Flashsale: Concurrency Control Engine for High-Pressure Checkouts
A System Designed to Handle +100K Active users
⚡ Engineering Challenge: Shared State Under Pressure
Flash sales fail for one reason: shared-state contention. When 100K users hit “Buy” at the same time, a naive “check stock → write order” flow turns the database into a lock. The real challenge wasn’t the endpoint — it was building a control layer that makes the system predictable under chaos.
Backpressure First Stability
Introduced a queue limit at the edge to stop overload early. Instead of letting requests pile up and time out, the system responds fast with a controlled refusal when capacity is reached.

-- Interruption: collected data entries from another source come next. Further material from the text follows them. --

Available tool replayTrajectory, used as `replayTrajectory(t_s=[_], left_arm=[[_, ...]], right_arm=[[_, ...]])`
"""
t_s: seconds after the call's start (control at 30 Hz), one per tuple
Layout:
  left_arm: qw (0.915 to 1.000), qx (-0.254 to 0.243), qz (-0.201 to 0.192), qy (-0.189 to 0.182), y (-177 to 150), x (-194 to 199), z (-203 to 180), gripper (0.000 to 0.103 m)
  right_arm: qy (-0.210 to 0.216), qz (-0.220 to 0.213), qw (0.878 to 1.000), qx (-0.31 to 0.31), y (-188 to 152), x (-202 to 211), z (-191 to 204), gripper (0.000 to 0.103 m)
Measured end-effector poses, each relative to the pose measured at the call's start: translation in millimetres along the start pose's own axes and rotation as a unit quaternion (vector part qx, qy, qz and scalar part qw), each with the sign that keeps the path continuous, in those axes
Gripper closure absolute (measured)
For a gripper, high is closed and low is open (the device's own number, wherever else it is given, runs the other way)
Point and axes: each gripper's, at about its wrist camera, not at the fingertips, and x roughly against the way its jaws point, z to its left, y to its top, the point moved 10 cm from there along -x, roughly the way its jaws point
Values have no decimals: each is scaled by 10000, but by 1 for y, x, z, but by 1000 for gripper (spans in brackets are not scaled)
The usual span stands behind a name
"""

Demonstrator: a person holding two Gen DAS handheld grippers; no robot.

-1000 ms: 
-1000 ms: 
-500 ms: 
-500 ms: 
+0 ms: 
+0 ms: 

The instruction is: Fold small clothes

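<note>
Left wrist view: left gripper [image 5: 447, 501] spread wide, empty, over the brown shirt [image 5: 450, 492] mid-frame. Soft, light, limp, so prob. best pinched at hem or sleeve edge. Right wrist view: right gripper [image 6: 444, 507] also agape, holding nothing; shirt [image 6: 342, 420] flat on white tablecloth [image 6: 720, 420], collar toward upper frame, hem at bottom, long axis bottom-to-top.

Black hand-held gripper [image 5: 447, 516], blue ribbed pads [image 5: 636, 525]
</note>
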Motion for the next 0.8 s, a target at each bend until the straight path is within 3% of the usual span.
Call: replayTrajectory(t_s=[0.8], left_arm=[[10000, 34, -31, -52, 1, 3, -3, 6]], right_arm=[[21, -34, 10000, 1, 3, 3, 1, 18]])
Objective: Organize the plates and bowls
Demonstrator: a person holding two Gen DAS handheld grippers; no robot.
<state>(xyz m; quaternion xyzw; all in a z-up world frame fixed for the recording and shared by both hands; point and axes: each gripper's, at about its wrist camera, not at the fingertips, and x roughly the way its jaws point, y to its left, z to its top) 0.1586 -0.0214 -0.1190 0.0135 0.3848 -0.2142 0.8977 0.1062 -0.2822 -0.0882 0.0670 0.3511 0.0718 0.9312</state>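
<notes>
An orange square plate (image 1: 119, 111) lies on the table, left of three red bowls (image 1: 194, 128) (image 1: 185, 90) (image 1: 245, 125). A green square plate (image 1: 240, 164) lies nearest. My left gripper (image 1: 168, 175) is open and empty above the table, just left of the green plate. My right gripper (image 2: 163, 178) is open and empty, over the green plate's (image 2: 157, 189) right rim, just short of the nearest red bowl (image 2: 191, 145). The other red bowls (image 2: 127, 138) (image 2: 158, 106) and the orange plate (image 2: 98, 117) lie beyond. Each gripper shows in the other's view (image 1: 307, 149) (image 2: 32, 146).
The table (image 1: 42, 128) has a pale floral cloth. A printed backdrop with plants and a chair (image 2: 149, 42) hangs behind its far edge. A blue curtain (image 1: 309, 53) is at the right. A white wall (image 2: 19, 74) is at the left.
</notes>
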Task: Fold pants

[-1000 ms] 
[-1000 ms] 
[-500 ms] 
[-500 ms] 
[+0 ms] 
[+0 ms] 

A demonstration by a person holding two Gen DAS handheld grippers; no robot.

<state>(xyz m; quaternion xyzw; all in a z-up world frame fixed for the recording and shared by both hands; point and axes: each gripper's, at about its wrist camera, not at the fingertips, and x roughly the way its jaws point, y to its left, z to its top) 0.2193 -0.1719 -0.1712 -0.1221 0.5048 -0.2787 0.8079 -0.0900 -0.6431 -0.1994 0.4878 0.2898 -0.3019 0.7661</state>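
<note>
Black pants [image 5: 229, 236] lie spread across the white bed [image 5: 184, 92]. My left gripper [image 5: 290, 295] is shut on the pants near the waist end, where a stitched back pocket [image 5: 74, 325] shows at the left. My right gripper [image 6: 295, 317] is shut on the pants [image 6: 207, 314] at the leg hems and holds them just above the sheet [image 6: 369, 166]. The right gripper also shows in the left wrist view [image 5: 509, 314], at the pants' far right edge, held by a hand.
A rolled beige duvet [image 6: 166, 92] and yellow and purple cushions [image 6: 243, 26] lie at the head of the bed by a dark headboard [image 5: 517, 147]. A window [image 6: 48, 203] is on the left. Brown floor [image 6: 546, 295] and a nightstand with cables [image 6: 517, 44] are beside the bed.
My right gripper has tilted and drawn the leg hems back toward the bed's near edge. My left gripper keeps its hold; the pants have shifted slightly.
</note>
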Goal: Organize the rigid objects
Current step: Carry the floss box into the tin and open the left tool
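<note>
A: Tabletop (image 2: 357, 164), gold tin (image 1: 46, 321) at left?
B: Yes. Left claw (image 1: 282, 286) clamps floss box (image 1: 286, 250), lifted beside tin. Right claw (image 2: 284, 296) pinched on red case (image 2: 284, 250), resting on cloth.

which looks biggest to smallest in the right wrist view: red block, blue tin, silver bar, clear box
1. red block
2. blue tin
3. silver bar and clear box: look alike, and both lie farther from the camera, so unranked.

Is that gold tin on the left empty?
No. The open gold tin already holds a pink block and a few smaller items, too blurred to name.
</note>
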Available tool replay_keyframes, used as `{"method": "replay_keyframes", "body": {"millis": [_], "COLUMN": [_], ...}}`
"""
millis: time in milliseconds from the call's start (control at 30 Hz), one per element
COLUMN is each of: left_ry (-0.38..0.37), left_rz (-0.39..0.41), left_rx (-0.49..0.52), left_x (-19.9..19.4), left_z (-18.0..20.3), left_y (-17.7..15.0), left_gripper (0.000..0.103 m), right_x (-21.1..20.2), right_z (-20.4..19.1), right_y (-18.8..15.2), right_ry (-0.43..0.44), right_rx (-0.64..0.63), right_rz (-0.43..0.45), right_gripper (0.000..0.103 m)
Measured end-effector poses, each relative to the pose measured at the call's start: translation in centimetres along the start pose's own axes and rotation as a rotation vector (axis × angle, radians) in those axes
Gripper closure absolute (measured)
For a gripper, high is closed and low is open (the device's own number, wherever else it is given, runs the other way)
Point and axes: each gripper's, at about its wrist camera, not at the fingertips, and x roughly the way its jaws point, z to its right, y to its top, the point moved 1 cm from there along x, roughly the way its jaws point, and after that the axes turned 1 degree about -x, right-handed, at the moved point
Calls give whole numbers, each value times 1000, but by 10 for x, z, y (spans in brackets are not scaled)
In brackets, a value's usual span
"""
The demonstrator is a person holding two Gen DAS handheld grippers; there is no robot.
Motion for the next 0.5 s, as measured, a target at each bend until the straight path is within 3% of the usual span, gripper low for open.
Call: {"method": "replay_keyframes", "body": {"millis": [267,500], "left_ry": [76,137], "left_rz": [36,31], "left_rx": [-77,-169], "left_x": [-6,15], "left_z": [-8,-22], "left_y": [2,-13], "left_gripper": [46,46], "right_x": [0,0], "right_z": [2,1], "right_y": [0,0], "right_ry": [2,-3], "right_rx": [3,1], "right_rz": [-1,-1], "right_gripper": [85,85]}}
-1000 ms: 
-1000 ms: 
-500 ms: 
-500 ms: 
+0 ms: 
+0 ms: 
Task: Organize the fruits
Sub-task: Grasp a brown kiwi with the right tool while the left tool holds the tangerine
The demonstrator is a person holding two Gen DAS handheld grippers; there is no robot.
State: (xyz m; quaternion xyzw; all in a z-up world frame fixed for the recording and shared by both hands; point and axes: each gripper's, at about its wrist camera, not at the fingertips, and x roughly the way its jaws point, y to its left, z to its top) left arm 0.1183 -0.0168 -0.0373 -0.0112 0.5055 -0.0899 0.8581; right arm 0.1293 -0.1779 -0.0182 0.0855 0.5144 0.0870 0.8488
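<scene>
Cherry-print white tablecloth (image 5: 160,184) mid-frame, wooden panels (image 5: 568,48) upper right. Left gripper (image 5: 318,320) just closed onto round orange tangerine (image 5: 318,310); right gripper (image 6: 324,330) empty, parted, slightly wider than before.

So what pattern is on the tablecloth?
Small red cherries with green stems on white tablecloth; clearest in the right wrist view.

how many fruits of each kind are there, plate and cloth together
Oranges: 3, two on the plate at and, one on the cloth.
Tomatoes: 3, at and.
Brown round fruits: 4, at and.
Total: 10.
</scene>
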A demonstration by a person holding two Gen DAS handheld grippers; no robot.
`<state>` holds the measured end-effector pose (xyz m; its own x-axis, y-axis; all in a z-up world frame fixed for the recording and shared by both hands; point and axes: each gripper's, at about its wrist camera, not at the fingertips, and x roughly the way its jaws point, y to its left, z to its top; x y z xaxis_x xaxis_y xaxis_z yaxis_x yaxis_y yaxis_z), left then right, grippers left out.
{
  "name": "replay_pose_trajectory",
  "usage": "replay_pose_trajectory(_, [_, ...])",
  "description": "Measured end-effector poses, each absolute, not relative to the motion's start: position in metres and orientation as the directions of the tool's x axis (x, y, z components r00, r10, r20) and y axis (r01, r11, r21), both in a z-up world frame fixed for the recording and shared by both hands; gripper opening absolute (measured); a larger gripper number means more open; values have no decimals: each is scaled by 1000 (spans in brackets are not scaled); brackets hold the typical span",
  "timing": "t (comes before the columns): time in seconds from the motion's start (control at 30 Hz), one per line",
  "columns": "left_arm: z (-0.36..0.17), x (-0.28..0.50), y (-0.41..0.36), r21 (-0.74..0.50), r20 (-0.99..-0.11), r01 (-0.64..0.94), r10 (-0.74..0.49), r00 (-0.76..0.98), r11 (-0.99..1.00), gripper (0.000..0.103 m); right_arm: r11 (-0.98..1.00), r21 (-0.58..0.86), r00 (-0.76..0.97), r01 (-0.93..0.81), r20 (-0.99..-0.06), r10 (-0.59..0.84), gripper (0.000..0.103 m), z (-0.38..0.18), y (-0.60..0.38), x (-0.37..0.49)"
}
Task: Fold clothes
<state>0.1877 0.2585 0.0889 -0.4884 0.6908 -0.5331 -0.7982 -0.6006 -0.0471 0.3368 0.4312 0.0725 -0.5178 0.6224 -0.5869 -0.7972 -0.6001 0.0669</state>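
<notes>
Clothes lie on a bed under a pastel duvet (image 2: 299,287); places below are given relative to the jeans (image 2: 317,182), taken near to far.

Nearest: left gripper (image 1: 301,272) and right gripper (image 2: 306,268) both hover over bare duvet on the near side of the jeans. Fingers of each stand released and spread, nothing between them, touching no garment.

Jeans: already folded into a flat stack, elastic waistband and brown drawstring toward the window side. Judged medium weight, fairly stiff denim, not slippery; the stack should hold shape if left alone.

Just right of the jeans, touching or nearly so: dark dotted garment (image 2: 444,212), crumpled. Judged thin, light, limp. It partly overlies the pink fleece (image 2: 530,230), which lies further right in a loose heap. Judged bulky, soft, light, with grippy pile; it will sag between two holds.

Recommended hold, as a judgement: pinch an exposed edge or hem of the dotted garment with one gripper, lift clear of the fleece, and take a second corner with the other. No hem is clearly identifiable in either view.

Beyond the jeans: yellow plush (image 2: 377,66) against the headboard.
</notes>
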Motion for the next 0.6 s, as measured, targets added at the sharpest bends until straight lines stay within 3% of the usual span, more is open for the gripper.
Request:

Atomic Stock Reservation No Oversell
Moved stock decisions to Redis atomic counters. The DB remains the source of truth for persistence — but it’s no longer the “gatekeeper” for high-frequency stock checks.
🧠 Approach 1 vs. Approach 2
Under load, a few slow DB operations caused the event loop to backlog. Latency climbed, timeouts started, and the system failed to consume stock reliably during the test window.
The API node performs only three things: (1) capacity check, (2) atomic reservation, and (3) enqueue. Then independent workers handle persistence + payment in parallel. Status updates are streamed via SSE.
🏗️ High-level Architecture
📸 Architecture Evolution (Before → After)
Real diagrams from the project: synchronous request path vs. distributed execution engine.
The pivot was simple: stop doing critical decisions inside the DB request path, and move them into a control layer with measured capacity.